Who won?
Luke Akehurst: Difficult to judge when Brown was playing cricket and Cameron was playing rugby. Cameron lost his temper when he was barracked by Labour backbenchers. If he does that in the TV election debates it will be a disaster for him. Brown’s more statesmanlike style today will work well in the election debates.
Will Parbury: For a PMQ’s shortly before a general election this was not a very partisan, concentrating most on defence issues and particularly Afghanistan.
Cameron fired his best shot on the former Chiefs of Defence Staff contradicting the PM’s evidence to the Chilcot inquiry but blew it when he claimed that he won the cold war. Brown’s reliance on saying he has kept increasing defence spending blunts Tory attacks but this will come up in the TV debates and he needs a better narrative then.
John Robertson’s questions about the carriers, a cornerstone for British defence for the next 40 years, and Tory refusal to support this speaks volumes. Brown ground out a victory but there was blood drawn on both sides. Clegg was forgettable.
Rachel Reeves: Gordon Brown tried to secure the moral high-ground by ‘looking for common ground’. However, subsequent questioning from Tory backbench on equipment for troops is still uncomfortable ground for the Government – especially in the adversarial environment of PMQs where a balance needs to be struck between showing respect to the soldiers killed in conflict (which GB did do on Friday) and making a strong case for Government policy in contrast to opposition approach.
Nick Clegg’s focus on crime and prisons seems to be a strange emphasis for a party which is generally seen as soft on crime – opposing CCTV and DNA database, being luke-warm on measures to tackle ASB and vociferously arguing that prisoners should be able to vote. It would have been more fruitful to concentrate on the economy where Cable has given the Libs some credibility or Iraq where the Libs opposed military intervention, unlike Cameron. No one is going to vote Lib Dem because of their approach on crime and anti-social behavior, so why draw attention to policies that will not be popular?
Best backbencher:
LA: Tory backbencher Richard Benyon for his topical and practical question about the postal voting rights of the armed forces in Afghanistan. A good non-partisan question about an important issue.
WP: Richard Benyon’s question at the start about protecting the rights of service personnel to vote wasn’t partisan but was important. PMQ’s would do well if more backbenchers asked such questions.
Best comment/joke:
WP: This was clearly Brown’s reply that David Cameron was still at school when the cold war was won. A textbook slapdown that proves it no time for a novice. This has potential to run and run, certainly more than Cameron doing his hair on camera.
LA: The Speaker’s savage put down of Tory whip Simon Burns – “your heckling is as boring as it is boorish”.
Impact on the campaign:
WP: I don’t think this PMQ’s is going to have a major effect on the forthcoming General Election result, which in my view will be decided on economic issues which didn’t get much of a mention apart from Labour By election victor Willie Bain. The war in Afghanistan will be a major part of the TV debates and Cameron will try shamelessly to tag Gordon with not protecting our soldiers. Gordon needs to expose Tory duplicity on this. What is their alternative strategy? How are they going to spend more on defence when they are itching to cut the military budget?
LA: The Tories are clearly scared to tackle the key issue for ordinary voters of the economy, because their hardline stance on public spending has terrified middle England and is behind their conversion of a 26% lead into a 2% one.
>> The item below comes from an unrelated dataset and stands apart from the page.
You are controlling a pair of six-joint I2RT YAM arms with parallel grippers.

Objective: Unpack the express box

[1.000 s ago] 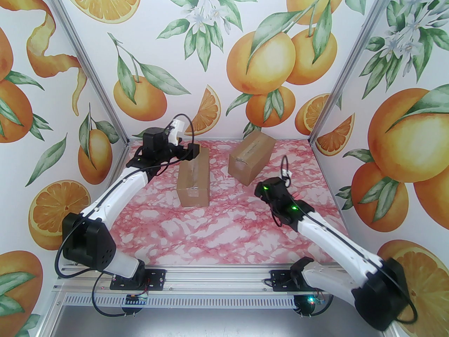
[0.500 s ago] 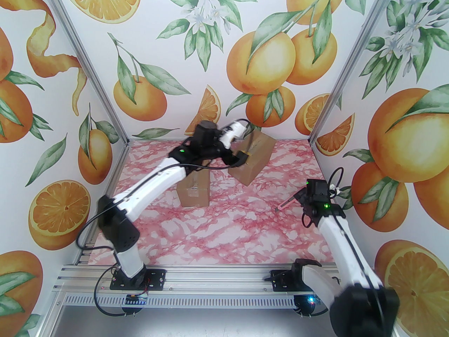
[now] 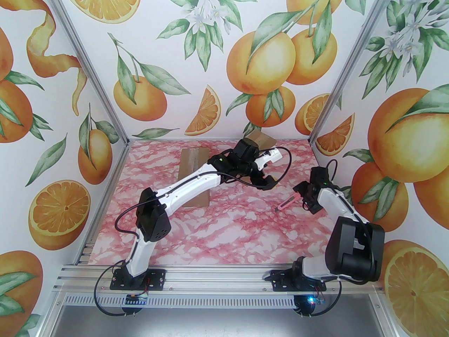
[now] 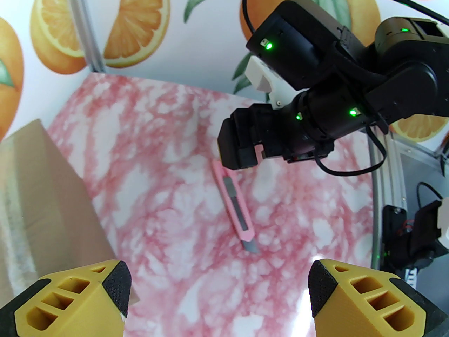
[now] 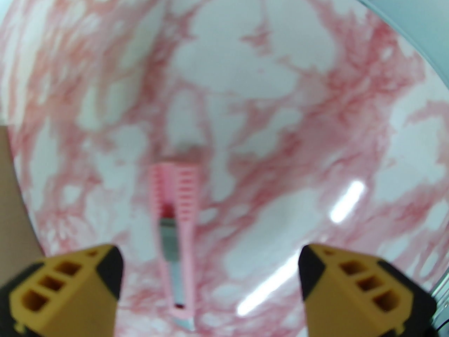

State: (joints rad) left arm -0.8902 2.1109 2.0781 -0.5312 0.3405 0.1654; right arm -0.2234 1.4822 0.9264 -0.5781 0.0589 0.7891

They think they are onto something regarding defence equipment spending but their citing of former defence chiefs has been undermined by General Dannatt outing himself as a Tory last year; and the issue is far too serious for Cameron’s aggressively partisan style to be appropriate. His remarks about CND and the Cold War were particularly cheap and, as the PM said, “juvenile” given he had only just paid tribute to Michael Foot.
RR: Yet more evidence, if we needed any, that Lord Ashcroft will be a major part of the election debate until polling day. Labour tried to keep the pressure on Cameron after Mandelson’s excellent attack in the Guardian on Monday and after Harriet Harman and Vince Cable failed to make sufficient capital on it last week. The Ashcroft affair has left a bad taste in the mouth, on the tax exile’s influence over the Tory Party and also on Cameron’s judgement.
Photo: UK Parliament 2008
I think the Labour leader can look forward to the TV debates – his serious, no nonsense statesman like approach will go down better with voters than the lightweight, bad termpered Cameron who is still poor on the economy and issues that affect im personally like his failure to sort Ashcroft out.